__YOUR INSTRUCTIONS__.
Take the entries below and give them back exactly. Leave out nothing.

__MATERIAL FOR THIS TASK__.
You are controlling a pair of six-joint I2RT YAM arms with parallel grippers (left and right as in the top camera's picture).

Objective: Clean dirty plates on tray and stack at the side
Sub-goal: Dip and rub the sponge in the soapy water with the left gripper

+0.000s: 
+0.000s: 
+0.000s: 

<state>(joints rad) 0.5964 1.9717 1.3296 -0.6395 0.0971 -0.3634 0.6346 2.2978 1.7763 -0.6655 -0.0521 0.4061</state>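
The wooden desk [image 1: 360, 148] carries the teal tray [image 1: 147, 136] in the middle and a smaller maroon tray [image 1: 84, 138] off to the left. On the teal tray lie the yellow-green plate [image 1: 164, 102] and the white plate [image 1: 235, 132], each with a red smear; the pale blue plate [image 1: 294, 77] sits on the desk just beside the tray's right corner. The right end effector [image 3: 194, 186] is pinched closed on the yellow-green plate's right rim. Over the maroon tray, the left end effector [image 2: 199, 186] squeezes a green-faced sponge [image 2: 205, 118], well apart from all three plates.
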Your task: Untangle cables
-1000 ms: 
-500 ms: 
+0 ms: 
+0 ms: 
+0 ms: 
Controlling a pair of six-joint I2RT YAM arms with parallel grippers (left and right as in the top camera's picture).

__TASK ANSWER__.
You are controlling a pair of six-joint I2RT YAM arms with parallel grippers (left and right as in the top camera's picture).

Objective: Clean dirty plates on tray and stack at the side
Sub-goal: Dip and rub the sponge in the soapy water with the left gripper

+0.000s: 
+0.000s: 
+0.000s: 

<state>(joints rad) 0.5964 1.9717 1.3296 -0.6395 0.0971 -0.3634 0.6346 2.2978 1.7763 -0.6655 -0.0521 0.4061</state>
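The wooden desk [image 1: 360, 148] carries the teal tray [image 1: 147, 136] in the middle and a smaller maroon tray [image 1: 84, 138] off to the left. On the teal tray lie the yellow-green plate [image 1: 164, 102] and the white plate [image 1: 235, 132], each with a red smear; the pale blue plate [image 1: 294, 77] sits on the desk just beside the tray's right corner. The right end effector [image 3: 194, 186] is pinched closed on the yellow-green plate's right rim. Over the maroon tray, the left end effector [image 2: 199, 186] squeezes a green-faced sponge [image 2: 205, 118], well apart from all three plates.
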Your task: Untangle cables
-1000 ms: 
-500 ms: 
+0 ms: 
+0 ms: 
+0 ms: 
Controlling a pair of six-joint I2RT YAM arms with parallel grippers (left and right as in the top camera's picture).

Output for this exercise is complete.